Prairie Doc Perspective: I can see clearly now

Jill Kruse, D.O.
The Prairie Doc
Jill Kruse, D.O.

Johnny Nash may have started his song with “I can see clearly now, the rain has gone,” but what about someone with cataracts? They cannot easily see “all the obstacles in their way”, and there are not “dark clouds that make you blind” like in the song, but cataracts do cause vision clouding.

Cataracts is the name given to the clouding of the lenses in the eyes. These lenses allow light to pass through the eye to the retina, where the signal is sent to the brain so we can perceive the world around us. Common symptoms of cataracts include blurred, clouded, or dimmed vision. They can also make it more difficult to see at night or cause “halos” around lights.

While anyone can develop cataracts, it is most common as people age, with over 50% of people over the age of 80 having cataracts. However, there are some infants who are born with cataracts due to genetic issues, trauma or infection prior to birth. Most commonly cataracts develop due to age related changes as the proteins and fibers that create the lenses of the eye break down or clump together causing clouding of the lenses.

Because cataracts typically develop slowly over time, the effects may not be obvious until the progression is advanced. While it is common for cataracts to affect both eyes, often one eye progresses faster or is worse than the other. Cataracts can also affect different areas of the eyes. The area affected will result in different problems with vision. Cataracts affecting the center of the lenses may cause issues with reading or yellowing of vision. While cataracts at the edges of the lenses causes issues with judging distance, difficulty differentiating colors, and can cause double vision in the affected eye. The last type of cataracts is when the back of the lenses are affected reducing vision in bright light and making reading difficult. This type also tends to be faster growing than other types of cataracts.

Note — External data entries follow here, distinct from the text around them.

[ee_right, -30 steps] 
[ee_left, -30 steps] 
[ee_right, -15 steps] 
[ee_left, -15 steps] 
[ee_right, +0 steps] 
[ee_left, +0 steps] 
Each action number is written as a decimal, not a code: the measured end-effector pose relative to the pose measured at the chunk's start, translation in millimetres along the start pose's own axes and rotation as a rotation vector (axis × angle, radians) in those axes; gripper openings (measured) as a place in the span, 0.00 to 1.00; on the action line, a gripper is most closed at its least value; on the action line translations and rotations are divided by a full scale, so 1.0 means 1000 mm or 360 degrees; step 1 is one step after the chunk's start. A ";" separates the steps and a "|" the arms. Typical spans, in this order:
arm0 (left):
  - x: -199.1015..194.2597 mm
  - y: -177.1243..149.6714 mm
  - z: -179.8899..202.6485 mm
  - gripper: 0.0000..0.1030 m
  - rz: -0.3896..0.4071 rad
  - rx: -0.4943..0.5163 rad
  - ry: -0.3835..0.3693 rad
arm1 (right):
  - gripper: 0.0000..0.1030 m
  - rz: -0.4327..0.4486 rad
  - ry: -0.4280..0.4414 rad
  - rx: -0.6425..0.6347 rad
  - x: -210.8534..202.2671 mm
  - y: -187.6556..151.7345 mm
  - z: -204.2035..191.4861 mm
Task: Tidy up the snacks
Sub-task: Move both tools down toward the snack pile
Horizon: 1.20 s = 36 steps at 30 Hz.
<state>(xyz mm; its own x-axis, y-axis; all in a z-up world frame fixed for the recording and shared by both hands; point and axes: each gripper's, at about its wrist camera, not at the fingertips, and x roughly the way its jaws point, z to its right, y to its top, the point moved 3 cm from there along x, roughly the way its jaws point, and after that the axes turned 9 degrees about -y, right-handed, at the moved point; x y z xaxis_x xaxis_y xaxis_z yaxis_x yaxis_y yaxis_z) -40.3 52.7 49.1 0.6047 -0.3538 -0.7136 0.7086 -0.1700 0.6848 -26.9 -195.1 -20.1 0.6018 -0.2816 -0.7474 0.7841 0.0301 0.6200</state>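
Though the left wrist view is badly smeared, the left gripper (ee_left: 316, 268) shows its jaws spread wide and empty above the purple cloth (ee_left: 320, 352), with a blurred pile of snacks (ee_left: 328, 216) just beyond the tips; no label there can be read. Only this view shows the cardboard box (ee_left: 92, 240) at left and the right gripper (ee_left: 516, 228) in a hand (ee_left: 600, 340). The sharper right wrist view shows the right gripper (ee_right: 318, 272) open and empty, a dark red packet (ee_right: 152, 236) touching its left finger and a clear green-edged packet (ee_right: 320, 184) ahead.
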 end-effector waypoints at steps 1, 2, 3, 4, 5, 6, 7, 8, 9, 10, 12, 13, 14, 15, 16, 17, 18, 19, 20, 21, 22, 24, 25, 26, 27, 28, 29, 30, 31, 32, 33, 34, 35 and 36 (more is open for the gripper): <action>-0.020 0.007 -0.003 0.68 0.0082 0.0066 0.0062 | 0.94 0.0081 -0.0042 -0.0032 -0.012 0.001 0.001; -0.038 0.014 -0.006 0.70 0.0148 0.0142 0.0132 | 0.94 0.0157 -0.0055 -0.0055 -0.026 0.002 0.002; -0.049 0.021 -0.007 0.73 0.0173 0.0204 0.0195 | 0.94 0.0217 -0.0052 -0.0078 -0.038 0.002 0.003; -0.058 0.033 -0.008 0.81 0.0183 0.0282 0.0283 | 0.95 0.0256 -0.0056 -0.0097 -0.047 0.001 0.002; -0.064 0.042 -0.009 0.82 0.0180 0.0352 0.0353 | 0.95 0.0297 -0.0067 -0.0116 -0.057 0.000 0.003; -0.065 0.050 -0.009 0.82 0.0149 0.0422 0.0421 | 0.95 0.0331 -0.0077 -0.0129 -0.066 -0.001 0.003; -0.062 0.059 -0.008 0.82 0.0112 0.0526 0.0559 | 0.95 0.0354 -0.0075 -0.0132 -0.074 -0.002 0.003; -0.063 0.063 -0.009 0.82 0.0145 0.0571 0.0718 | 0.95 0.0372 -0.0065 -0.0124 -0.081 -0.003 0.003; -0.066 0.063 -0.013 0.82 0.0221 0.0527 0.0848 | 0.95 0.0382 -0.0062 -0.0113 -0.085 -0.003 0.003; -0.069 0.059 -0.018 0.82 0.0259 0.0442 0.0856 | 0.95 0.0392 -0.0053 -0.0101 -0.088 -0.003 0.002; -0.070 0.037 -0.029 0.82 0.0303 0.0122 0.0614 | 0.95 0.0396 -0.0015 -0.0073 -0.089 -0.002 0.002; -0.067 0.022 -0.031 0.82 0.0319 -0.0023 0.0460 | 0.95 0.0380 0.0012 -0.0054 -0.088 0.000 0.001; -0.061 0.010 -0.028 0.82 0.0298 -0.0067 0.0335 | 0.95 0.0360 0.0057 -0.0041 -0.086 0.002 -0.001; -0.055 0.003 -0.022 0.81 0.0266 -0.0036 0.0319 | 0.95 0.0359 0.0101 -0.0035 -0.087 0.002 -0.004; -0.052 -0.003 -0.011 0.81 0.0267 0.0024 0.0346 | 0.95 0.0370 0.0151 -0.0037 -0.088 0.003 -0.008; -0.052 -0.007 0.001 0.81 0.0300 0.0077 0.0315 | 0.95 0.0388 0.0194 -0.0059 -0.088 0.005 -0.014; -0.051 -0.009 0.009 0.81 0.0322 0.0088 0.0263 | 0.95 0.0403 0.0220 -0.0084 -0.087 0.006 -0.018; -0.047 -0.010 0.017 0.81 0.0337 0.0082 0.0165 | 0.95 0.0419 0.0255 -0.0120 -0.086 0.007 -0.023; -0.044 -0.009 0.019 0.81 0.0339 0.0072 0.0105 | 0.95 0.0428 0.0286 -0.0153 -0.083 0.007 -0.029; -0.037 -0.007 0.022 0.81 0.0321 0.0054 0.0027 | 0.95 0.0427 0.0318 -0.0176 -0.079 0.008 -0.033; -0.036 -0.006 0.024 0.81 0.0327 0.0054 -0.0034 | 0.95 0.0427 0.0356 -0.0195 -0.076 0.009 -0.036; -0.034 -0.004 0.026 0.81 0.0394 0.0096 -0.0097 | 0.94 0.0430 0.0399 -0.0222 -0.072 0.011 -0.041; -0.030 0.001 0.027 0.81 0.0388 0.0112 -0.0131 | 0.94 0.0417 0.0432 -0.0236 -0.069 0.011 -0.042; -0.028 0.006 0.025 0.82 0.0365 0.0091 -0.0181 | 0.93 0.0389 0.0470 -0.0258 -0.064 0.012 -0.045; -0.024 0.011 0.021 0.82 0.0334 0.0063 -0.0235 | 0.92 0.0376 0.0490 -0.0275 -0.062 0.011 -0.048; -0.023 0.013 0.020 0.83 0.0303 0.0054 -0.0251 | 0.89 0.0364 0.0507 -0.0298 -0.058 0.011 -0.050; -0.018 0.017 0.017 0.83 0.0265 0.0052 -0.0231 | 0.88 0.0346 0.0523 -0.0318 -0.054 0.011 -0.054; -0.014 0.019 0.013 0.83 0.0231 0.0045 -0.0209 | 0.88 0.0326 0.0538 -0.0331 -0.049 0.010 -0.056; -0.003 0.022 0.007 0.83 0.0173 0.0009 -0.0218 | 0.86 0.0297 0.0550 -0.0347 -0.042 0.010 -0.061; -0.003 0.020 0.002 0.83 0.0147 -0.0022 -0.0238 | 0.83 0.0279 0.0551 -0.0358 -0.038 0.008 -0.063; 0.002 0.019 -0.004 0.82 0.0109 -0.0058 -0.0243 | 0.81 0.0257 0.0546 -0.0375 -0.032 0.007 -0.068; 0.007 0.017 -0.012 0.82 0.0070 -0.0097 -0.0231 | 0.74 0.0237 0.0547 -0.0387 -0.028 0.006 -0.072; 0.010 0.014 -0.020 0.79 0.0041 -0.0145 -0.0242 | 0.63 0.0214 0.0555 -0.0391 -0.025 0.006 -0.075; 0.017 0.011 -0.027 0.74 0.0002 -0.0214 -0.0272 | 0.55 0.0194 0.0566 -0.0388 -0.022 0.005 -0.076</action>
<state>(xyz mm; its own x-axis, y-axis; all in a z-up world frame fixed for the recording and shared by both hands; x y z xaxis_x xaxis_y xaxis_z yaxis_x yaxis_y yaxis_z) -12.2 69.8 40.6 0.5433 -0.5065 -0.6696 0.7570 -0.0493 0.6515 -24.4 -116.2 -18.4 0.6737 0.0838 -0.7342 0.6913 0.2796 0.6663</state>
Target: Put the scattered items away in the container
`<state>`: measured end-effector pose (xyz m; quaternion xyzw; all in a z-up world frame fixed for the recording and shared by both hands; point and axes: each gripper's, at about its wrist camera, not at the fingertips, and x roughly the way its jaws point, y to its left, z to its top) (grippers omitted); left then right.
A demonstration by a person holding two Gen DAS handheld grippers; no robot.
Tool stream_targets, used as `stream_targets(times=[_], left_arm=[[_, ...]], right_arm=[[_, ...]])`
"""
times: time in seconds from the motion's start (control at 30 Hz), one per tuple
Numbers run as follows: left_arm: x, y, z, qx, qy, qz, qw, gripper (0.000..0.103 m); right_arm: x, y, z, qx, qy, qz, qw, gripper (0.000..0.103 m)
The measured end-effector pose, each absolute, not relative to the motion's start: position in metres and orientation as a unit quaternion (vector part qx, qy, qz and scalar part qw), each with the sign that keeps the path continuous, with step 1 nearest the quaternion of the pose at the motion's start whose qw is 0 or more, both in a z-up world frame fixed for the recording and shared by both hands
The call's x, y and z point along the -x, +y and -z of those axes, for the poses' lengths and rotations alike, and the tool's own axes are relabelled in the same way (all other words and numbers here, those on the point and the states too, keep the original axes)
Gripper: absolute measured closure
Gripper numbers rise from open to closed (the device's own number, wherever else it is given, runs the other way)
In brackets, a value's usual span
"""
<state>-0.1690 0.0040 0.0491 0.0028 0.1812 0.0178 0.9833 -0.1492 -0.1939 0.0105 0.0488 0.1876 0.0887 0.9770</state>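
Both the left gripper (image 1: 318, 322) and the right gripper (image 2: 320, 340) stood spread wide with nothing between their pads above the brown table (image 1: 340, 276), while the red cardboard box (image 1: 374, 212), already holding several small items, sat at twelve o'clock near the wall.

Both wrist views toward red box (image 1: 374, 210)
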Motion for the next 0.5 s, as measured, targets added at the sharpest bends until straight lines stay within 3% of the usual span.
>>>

Factors that can increase the risk of developing cataracts include modifiable and unmodifiable things. Factors that you can change include excessive exposure to bright sunlight, excessive alcohol use, smoking, obesity, and prolonged use of corticosteroid medications. While age is the only truly unmodifiable factor; diabetes, previous eye injuries or surgeries, and high blood pressure can be controlled.

The most common treatment for cataracts is surgery. This surgery involves removing the clouded lens and replacing it with a clear, artificial lens. Once placed, these lenses are permanently left in the eye. This is generally an outpatient surgery, meaning you do not need to spend the night in the hospital. The procedure is relatively quick with low risk of complications. Most people heal within a few weeks. Afterwards you can enjoy “that rainbow that you’ve been praying for” and enjoy every “bright, bright, sunshiny day!”